» **TRY IT**
Lines to restate from the data below: from the one containing "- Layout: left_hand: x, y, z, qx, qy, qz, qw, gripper" to the one containing "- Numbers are", both included. Give them again exactly, and only them.

[Excerpts from a dataset]
▬▬▬▬▬▬▬▬▬▬
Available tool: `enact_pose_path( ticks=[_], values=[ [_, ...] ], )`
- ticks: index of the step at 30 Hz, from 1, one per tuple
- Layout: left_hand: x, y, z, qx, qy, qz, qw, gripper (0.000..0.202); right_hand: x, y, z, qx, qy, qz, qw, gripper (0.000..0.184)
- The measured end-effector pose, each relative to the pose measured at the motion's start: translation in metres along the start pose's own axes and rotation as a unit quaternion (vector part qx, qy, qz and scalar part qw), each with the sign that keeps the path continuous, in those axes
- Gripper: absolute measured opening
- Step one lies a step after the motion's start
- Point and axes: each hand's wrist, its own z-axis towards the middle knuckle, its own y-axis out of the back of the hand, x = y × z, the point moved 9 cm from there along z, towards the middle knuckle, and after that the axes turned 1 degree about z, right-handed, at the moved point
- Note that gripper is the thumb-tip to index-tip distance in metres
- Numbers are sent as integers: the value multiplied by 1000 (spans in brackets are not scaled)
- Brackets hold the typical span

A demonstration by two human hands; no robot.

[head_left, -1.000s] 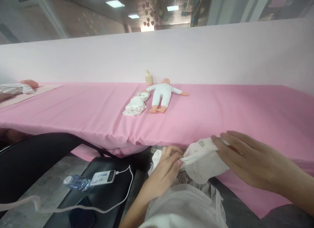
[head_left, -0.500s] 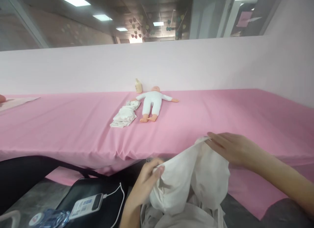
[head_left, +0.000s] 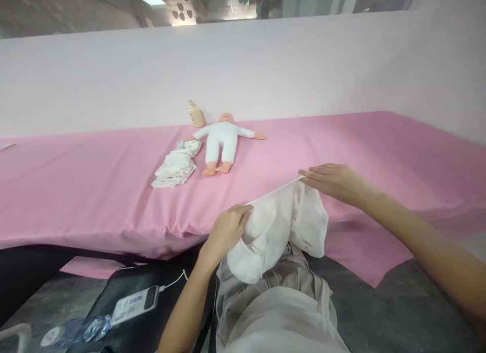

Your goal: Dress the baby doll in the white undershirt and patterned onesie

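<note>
A thin white cloth garment (head_left: 273,221) hangs between my hands at the front edge of the table; its exact kind is not clear. My left hand (head_left: 230,226) pinches its upper left corner. My right hand (head_left: 334,181) grips the upper right corner, so the top edge is drawn straight and the rest droops above my lap. Beyond it, a baby doll (head_left: 222,140) in a white suit lies on its back with arms spread. Beside the doll is a pile of folded white clothes (head_left: 175,165).
A pink sheet (head_left: 360,155) covers the table. A pale yellow pump bottle (head_left: 196,115) stands by the white wall (head_left: 266,69). To my left, a black chair seat (head_left: 159,272) carries a white power bank (head_left: 134,305) with a cable and a clear plastic bottle (head_left: 79,330).
Both hands have moved forward and up with the white garment, away from my body toward the table. Its top edge is now straighter. The view has tilted down.
</note>
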Motion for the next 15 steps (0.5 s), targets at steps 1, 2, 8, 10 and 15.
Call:
enact_pose_path(
  ticks=[1, 2, 8, 10, 15],
  values=[
    [0, 5, 3, -6, 10, 29, 1000, 40, 0, 4, -2, -6, 6, -3, 1000, 40],
    [-2, 9, 4, -3, 14, 49, 999, 41, 1, 7, -4, -9, 10, -6, 1000, 38],
    [-22, 37, -6, 61, -19, 45, 997, 41, 9, 32, -17, -17, -16, 72, 997, 27],
    [-26, 34, -14, 121, -30, 20, 992, 42, 15, 49, -20, -19, -24, 186, 982, 22],
    [-38, 10, -27, 176, -60, -77, 979, 48, 28, 101, -33, -91, -77, 423, 898, 36]
  ],
)
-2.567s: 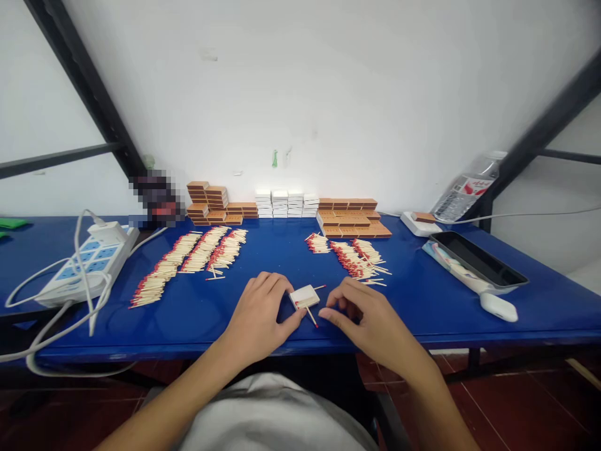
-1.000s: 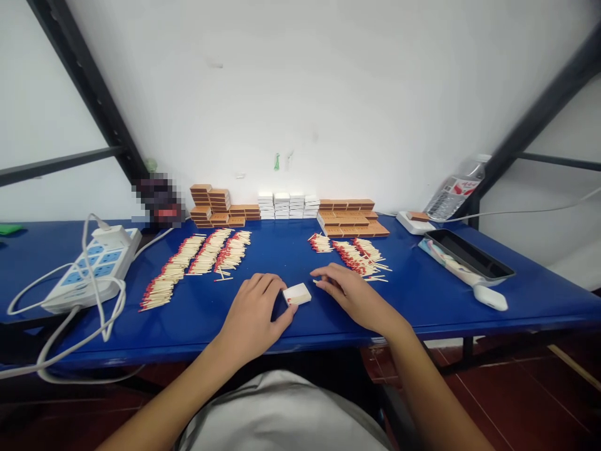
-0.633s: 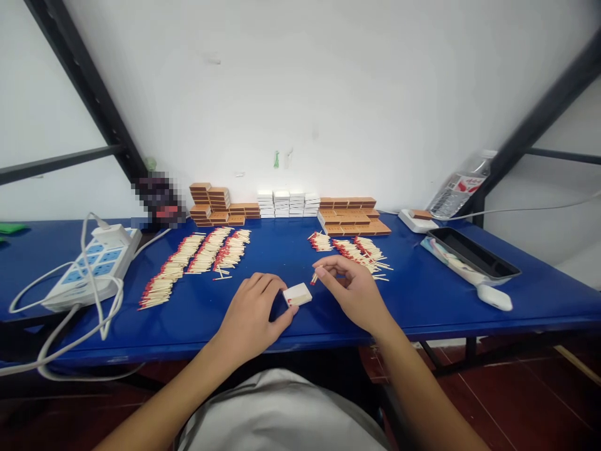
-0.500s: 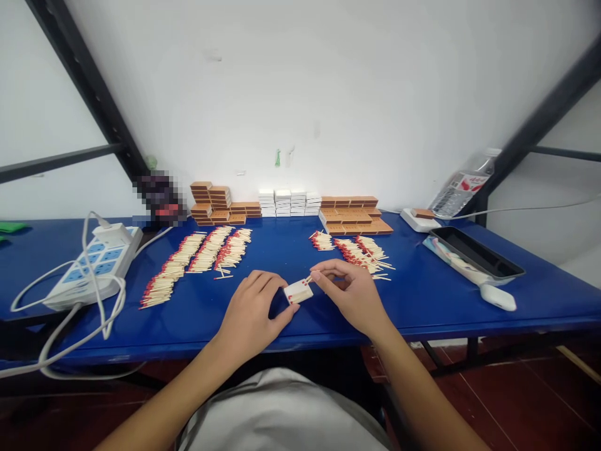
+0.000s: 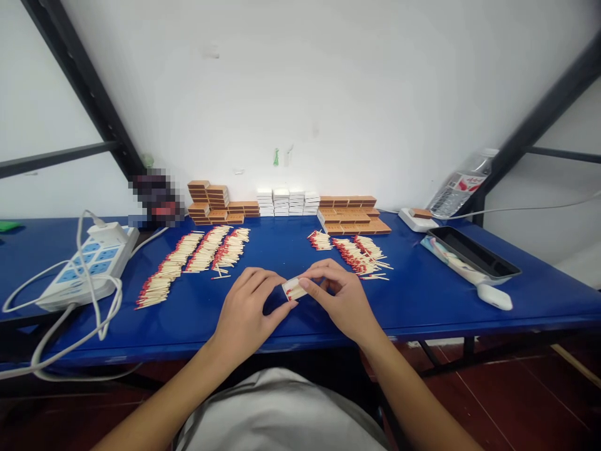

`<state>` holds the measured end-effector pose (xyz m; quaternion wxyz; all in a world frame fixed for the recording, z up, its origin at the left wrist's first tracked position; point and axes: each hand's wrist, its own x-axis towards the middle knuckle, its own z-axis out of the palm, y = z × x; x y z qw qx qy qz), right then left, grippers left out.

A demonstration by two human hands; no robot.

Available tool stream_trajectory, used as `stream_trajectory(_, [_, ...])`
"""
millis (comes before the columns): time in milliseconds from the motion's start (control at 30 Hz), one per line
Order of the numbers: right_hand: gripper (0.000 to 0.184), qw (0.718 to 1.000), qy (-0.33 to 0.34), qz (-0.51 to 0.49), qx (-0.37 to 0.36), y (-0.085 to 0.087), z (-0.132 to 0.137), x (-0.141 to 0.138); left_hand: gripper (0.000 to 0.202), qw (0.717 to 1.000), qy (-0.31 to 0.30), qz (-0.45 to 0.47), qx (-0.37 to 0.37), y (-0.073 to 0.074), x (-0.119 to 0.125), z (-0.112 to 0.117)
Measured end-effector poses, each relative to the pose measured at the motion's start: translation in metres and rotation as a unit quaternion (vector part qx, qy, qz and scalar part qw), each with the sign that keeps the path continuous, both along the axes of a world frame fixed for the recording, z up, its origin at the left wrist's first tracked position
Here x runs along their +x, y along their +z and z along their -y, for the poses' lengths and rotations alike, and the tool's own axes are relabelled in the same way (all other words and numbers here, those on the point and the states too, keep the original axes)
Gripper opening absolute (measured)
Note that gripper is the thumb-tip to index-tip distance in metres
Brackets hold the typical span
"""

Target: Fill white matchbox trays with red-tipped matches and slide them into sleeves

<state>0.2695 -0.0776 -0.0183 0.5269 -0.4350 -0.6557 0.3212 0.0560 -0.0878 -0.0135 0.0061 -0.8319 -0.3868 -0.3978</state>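
Observation:
A small white matchbox tray [image 5: 293, 289] with red-tipped matches in it lies near the front edge of the blue table [image 5: 422, 294]. My left hand [image 5: 248, 310] grips its left side with thumb and curled fingers. My right hand [image 5: 340, 297] is closed over the tray's right end, fingertips pressed onto the matches. A loose heap of matches [image 5: 359, 255] lies just beyond my right hand. Three long rows of matches [image 5: 197, 257] lie to the left.
Brown matchbox sleeves [image 5: 350, 219] and white trays [image 5: 286, 202] are stacked along the wall. A white power strip [image 5: 87, 266] with cables sits at the left. A black tray [image 5: 472, 254], a white case [image 5: 493, 295] and a plastic bottle [image 5: 462, 185] are at the right.
My right hand went to the loose heap, picked up matches, and came back to the tray, where it now presses on them. My left hand stayed on the tray.

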Motion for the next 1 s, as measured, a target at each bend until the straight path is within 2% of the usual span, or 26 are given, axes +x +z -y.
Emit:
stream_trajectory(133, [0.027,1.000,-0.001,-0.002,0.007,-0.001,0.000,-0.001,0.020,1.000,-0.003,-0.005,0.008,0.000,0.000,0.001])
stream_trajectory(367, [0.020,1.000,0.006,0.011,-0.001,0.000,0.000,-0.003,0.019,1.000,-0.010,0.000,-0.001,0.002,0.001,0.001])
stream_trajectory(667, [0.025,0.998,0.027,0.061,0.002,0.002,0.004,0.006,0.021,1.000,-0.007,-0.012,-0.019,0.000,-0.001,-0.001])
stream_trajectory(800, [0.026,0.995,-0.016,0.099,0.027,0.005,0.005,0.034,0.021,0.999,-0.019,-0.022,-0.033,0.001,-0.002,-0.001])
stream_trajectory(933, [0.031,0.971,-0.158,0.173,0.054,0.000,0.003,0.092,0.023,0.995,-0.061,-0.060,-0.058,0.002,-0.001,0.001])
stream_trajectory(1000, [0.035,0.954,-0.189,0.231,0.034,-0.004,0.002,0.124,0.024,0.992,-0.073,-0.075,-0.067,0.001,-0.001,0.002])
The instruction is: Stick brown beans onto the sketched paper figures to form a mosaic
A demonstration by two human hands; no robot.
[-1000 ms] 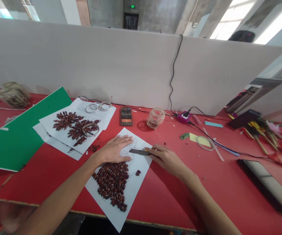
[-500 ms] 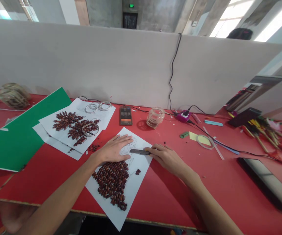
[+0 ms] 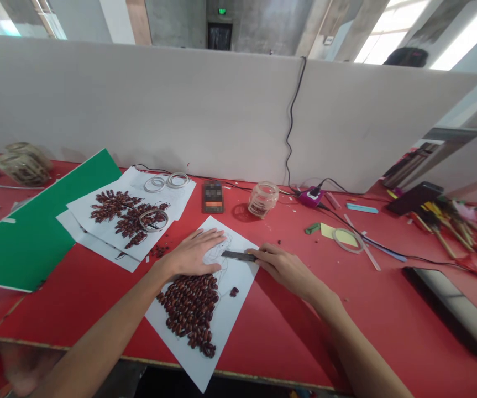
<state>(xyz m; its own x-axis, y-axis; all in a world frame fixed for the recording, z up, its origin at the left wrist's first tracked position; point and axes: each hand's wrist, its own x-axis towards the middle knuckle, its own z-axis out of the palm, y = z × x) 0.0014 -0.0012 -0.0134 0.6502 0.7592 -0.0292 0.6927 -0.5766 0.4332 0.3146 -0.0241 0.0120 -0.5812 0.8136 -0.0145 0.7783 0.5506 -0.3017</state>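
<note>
Lower centre: white rectangular paper sheet (image 3: 227, 309) before me, smooth, matt; dark-brown oval seeds (image 3: 190, 304) on it, glossy, hard-looking. Flat dark-grey blade-like strip (image 3: 238, 256) I hold: metallic, dull sheen. Lower right: red flat tabletop (image 3: 279, 354), smooth, faintly shiny.

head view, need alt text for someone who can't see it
A person's left hand rests on a white paper sheet partly covered with glossy brown bean-like pieces, while the right hand holds a flat dark tool across it. The red tabletop also holds a clear round jar and a green flat board.
</note>
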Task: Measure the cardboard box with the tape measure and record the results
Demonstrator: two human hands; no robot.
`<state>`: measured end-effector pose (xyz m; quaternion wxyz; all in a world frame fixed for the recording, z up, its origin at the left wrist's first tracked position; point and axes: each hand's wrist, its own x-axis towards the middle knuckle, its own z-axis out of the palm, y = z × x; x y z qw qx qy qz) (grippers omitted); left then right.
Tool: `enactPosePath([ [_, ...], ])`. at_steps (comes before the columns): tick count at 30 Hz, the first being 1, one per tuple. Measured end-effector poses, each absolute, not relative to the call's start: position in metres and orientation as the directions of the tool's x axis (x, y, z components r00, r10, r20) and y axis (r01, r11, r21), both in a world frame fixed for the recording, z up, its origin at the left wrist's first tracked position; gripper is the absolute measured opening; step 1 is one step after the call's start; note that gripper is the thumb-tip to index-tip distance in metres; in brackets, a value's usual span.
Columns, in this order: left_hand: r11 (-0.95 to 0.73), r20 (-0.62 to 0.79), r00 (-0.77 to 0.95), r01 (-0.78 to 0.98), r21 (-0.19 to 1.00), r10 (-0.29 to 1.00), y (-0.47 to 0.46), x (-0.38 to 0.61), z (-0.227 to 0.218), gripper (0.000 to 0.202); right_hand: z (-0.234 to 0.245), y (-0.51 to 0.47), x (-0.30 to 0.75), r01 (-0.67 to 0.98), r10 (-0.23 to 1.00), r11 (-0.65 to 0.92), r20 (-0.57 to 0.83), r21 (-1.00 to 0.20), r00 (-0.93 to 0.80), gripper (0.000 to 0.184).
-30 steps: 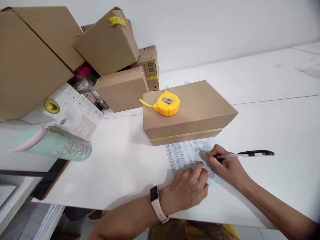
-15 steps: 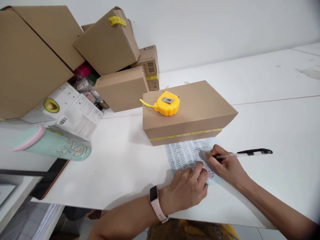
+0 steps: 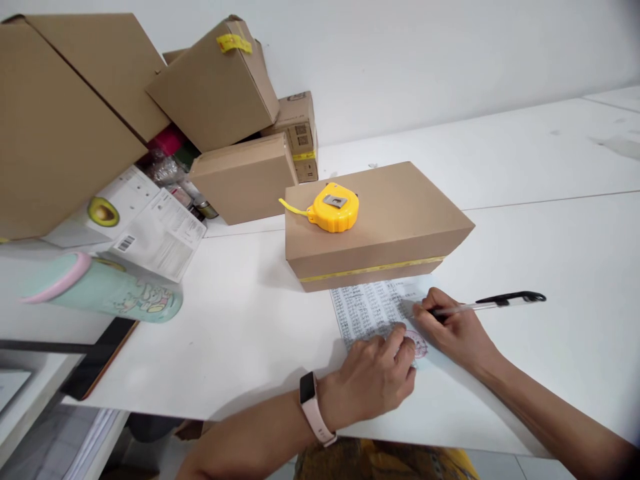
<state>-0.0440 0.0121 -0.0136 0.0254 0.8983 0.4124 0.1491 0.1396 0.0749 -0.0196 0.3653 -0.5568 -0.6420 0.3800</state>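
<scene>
Head view: at five o'clock from centre, a printed sheet [image 3: 357, 310] lies on the desk [image 3: 240, 347] under the loosely curled left hand [image 3: 377, 373]; the right hand [image 3: 456, 331] is clamped on a pen [image 3: 500, 300] extending toward three o'clock. A box [image 3: 395, 213] sits at the sheet's twelve o'clock.

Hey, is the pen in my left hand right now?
No, the right hand holds the pen, while the left hand lies over the printed paper.
</scene>
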Motion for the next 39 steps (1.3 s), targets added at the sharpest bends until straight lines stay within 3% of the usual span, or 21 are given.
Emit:
enactPosePath([
  [12,-0.654,0.242,0.612,0.737,0.172,0.753,0.012,-0.044,-0.014,0.034,-0.02,0.075,0.139,0.435,0.993,0.092,0.048,-0.896,-0.111,0.033],
  [18,-0.656,0.244,0.613,0.733,0.18,0.752,0.012,-0.045,-0.011,0.032,-0.015,0.073,0.142,0.45,0.997,0.078,0.078,-0.89,-0.018,0.031],
  [21,-0.658,0.226,0.62,0.73,0.186,0.751,0.013,-0.047,-0.008,0.033,-0.01,0.075,0.152,0.615,0.983,0.132,0.182,-0.777,0.019,0.023],
  [24,-0.653,0.214,0.618,0.727,0.213,0.757,0.013,-0.047,-0.007,0.033,-0.007,0.078,0.166,0.788,0.947,0.252,0.313,-0.562,-0.08,0.008],
  [27,-0.631,0.206,0.596,0.737,0.242,0.776,0.013,-0.046,-0.009,0.029,-0.01,0.079,0.178,0.861,0.913,0.313,0.378,-0.401,-0.155,0.024],
  [29,-0.634,0.269,0.575,0.724,0.273,0.773,0.014,-0.044,-0.01,0.024,-0.014,0.081,0.183,0.888,0.901,0.316,0.398,-0.335,-0.17,0.033],
  [31,-0.667,0.436,0.522,0.681,0.304,0.733,0.017,-0.045,-0.009,0.019,-0.02,0.084,0.187,0.901,0.891,0.323,0.413,-0.29,-0.186,0.033],
  [35,-0.699,0.832,0.267,0.69,0.187,0.486,0.031,-0.057,0.019,0.02,-0.037,0.095,0.192,0.901,0.875,0.341,0.44,-0.269,-0.201,0.034],
  [37,-0.613,0.907,0.149,0.777,0.139,0.395,0.043,-0.065,0.046,0.023,-0.044,0.1,0.194,0.896,0.867,0.348,0.458,-0.275,-0.196,0.036],
  [39,-0.471,0.908,0.056,0.867,0.162,0.416,0.061,-0.072,0.076,0.023,-0.047,0.102,0.195,0.894,0.865,0.347,0.465,-0.284,-0.188,0.036],
])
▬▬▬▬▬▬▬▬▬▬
» **RESPONSE AREA**
- Layout: left_hand: x, y, z, qx, qy, qz, qw, gripper (0.000..0.202); right_hand: x, y, z, qx, qy, qz, qw, gripper (0.000..0.184)
- The measured end-effector pose, each relative to the pose measured at the motion's start: translation in metres along the start pose's own axes and rotation as a unit quaternion (vector part qx, qy, qz and scalar part qw), each with the sign that keeps the path continuous, in those axes
- Gripper: absolute measured opening
- Step one lies a step after the motion's start
- Point and axes: each hand's wrist, its own z-axis towards the middle knuckle, its own y-axis out of the back of the hand, x = y × z, the point moved 9 cm from there along z, towards the middle knuckle, and after that the axes turned 1 degree about z, right-handed, at the moved point
- Note that gripper is the thumb-tip to index-tip distance in metres
- Numbers are sent as integers: the value multiplied by 1000 (spans in brackets are not scaled)

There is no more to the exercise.